Now, it is true that, in circuit theory, the capacitor and inductor are duals:

$$i_C = C\frac{dv_C}{dt} \leftrightarrow v_L = L \frac{di_L}{dt}$$

However, we have to be more careful outside the context of circuit theory.

In physics, the fundamental relationship

$$Q = CV$$

clearly requires the existence of electric charge and an electric scalar potential due to a conservative electric field. This equation relates electric charge and electric scalar potential.

The closest we can get to a dual of this is

$$\Phi = LI $$

which relates magnetic flux and electric current. But magnetic flux is not the dual of electric charge.

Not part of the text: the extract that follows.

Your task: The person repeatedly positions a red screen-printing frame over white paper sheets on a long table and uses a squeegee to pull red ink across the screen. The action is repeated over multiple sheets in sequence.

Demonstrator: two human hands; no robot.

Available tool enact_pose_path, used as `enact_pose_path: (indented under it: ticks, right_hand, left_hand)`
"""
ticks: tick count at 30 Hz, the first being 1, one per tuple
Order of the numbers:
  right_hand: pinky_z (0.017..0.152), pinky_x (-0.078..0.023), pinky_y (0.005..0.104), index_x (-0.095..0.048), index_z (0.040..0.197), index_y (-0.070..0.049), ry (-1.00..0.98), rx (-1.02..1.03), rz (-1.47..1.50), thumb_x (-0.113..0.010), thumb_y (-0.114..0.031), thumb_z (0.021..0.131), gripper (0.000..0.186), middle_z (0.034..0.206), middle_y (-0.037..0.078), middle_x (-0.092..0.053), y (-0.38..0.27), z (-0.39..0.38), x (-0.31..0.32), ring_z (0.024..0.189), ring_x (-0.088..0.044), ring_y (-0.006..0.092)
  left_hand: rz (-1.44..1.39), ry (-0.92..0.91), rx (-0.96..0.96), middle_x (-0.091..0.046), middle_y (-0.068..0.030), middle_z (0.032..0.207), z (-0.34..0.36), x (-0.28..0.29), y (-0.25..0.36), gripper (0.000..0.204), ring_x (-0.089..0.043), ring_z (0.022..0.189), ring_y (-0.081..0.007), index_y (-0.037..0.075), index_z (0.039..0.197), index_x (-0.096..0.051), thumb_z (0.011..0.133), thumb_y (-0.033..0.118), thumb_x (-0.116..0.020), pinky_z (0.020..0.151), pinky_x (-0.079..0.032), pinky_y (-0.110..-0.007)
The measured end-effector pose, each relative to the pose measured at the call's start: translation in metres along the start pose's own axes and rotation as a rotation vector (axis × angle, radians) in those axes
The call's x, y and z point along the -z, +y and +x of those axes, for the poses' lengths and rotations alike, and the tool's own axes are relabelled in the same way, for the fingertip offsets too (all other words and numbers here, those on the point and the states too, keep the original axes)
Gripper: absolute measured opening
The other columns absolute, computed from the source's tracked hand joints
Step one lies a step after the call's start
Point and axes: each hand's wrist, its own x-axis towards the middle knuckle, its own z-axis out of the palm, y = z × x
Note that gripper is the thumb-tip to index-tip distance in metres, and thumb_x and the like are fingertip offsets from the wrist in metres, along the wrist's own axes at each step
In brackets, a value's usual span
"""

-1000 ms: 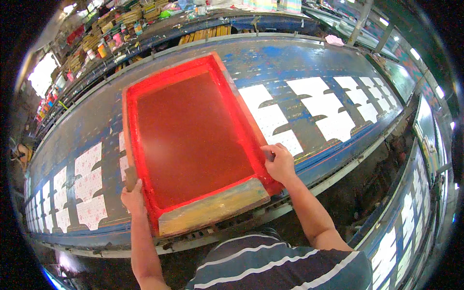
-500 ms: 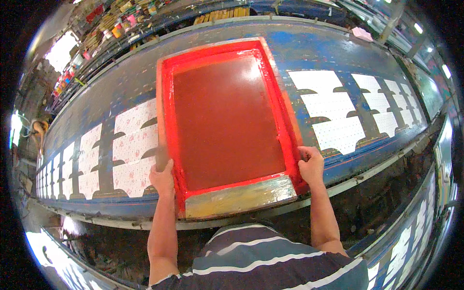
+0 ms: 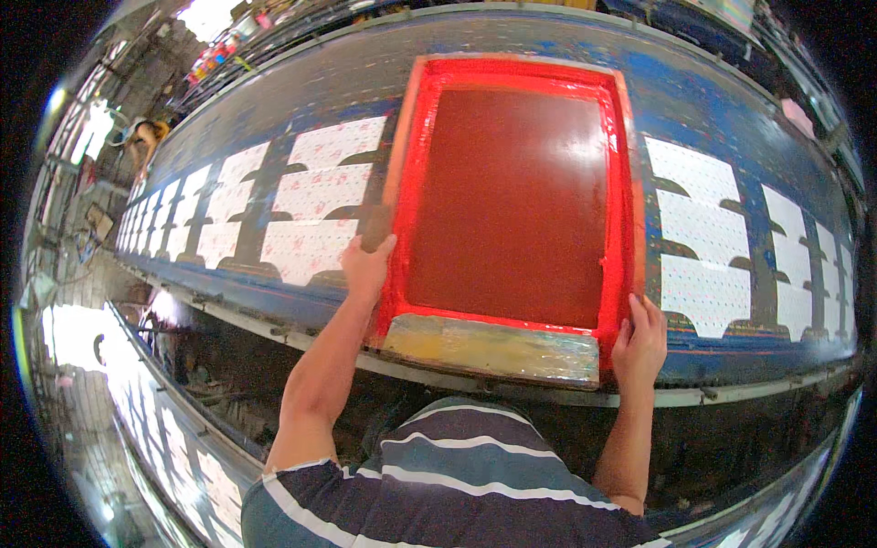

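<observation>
A screen-printing frame (image 3: 630, 210) with red inner borders and a dark red mesh panel (image 3: 512, 201) lies over the long table in front of me. Yellowish, shiny tape (image 3: 493, 347) covers its near end. At the near left edge, my left hand (image 3: 367, 265) is closed on the frame, thumb against its side. A brown flat piece (image 3: 375, 226) shows just above those fingers; whether it belongs to the frame I cannot tell. My right hand (image 3: 641, 342) grips the near right edge with bent fingers. What lies beneath the frame is hidden.
White cut pieces with reddish prints (image 3: 315, 192) lie in rows to the left. Others with small dots (image 3: 699, 237) lie to the right. A person (image 3: 146, 142) bends over the table's far left end. A pink item (image 3: 797, 119) sits at the far right edge.
My view has swung left. The frame, with both hands at its sides, has shifted right along the table, and a gap now shows beside the red-printed pieces.
</observation>
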Motion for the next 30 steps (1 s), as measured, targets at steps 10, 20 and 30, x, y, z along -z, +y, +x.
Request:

The missing ingredient here is the hypothetical magnetic charge (magnetic monopole) which is the dual of electric charge.* Were magnetic charge \$Q_m\$ (measured in webers) to exist, it would be a source or sink of a conservative magnetic field (measured in amperes per meter) and there would be an associated scalar magnetic potential (measured in amperes).

We could thus relate magnetic charge and magnetic scalar potential with a magnetic "capacitance" measured in henrys.

Further, we could relate electric flux to magnetic current (measured in volts) with an electric "inductance" measured in farads.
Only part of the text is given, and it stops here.